**Goal of the exercise**: Output all of the material exactly; leave out no line.

**Information supplied**:
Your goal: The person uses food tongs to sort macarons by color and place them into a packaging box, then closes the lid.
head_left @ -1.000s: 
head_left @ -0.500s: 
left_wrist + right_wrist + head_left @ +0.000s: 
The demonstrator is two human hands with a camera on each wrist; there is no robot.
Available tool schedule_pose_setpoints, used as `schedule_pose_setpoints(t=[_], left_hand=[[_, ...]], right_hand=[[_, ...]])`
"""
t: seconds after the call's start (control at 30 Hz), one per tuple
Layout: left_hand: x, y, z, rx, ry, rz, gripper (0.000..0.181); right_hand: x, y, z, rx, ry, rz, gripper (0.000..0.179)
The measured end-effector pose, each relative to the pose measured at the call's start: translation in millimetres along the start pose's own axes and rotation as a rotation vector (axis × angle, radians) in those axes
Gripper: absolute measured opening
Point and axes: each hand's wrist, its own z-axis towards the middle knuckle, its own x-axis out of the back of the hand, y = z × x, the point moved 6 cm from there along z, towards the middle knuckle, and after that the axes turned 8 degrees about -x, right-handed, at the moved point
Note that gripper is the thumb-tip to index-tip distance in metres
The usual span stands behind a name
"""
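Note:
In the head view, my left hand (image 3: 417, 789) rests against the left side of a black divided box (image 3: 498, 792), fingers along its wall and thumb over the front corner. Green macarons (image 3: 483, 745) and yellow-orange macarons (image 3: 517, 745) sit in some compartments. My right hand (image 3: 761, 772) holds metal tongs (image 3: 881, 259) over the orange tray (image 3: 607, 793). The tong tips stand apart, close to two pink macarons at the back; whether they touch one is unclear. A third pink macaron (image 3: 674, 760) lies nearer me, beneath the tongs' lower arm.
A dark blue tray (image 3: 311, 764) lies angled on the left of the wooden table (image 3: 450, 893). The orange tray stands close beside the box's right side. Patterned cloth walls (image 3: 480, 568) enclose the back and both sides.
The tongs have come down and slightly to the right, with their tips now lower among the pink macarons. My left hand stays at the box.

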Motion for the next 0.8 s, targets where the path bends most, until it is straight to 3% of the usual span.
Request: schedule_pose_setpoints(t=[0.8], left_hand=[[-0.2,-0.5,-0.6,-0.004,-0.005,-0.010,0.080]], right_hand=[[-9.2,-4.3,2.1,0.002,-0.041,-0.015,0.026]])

**Output of the exercise**:
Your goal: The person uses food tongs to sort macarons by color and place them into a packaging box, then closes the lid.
head_left @ -1.000s: 
head_left @ -0.500s: 
left_wrist + right_wrist + head_left @ +0.000s: 
The demonstrator is two human hands with a camera on each wrist; there is no robot.
Available tool schedule_pose_setpoints, used as `schedule_pose_setpoints(t=[_], left_hand=[[_, ...]], right_hand=[[_, ...]])`
"""
t: seconds after the call's start (control at 30 Hz), one per tuple
Layout: left_hand: x, y, z, rx, ry, rz, gripper (0.000..0.181); right_hand: x, y, z, rx, ry, rz, gripper (0.000..0.179)
The measured end-effector pose, each relative to the pose measured at the call's start: translation in millimetres along the start pose's own axes and rotation as a rotation vector (axis × angle, radians) in those axes
Gripper: absolute measured opening
Point and axes: each hand's wrist, its own z-axis towards the middle knuckle, its own x-axis out of the back of the hand, y = z × x, the point moved 6 cm from there along z, towards the middle knuckle, and after that the axes turned 8 degrees about -x, right-handed, at the moved point
Note that gripper is the thumb-tip to index-tip distance in metres
The usual span stands behind a name
"""
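Note:
In the head view, my left hand (image 3: 417, 789) rests against the left side of a black divided box (image 3: 498, 792), fingers along its wall and thumb over the front corner. Green macarons (image 3: 483, 745) and yellow-orange macarons (image 3: 517, 745) sit in some compartments. My right hand (image 3: 761, 772) holds metal tongs (image 3: 881, 259) over the orange tray (image 3: 607, 793). The tong tips stand apart, close to two pink macarons at the back; whether they touch one is unclear. A third pink macaron (image 3: 674, 760) lies nearer me, beneath the tongs' lower arm.
A dark blue tray (image 3: 311, 764) lies angled on the left of the wooden table (image 3: 450, 893). The orange tray stands close beside the box's right side. Patterned cloth walls (image 3: 480, 568) enclose the back and both sides.
The tongs have come down and slightly to the right, with their tips now lower among the pink macarons. My left hand stays at the box.
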
Motion for the next 0.8 s, targets where the path bends most, until it is straight to 3% of the usual span.
Request: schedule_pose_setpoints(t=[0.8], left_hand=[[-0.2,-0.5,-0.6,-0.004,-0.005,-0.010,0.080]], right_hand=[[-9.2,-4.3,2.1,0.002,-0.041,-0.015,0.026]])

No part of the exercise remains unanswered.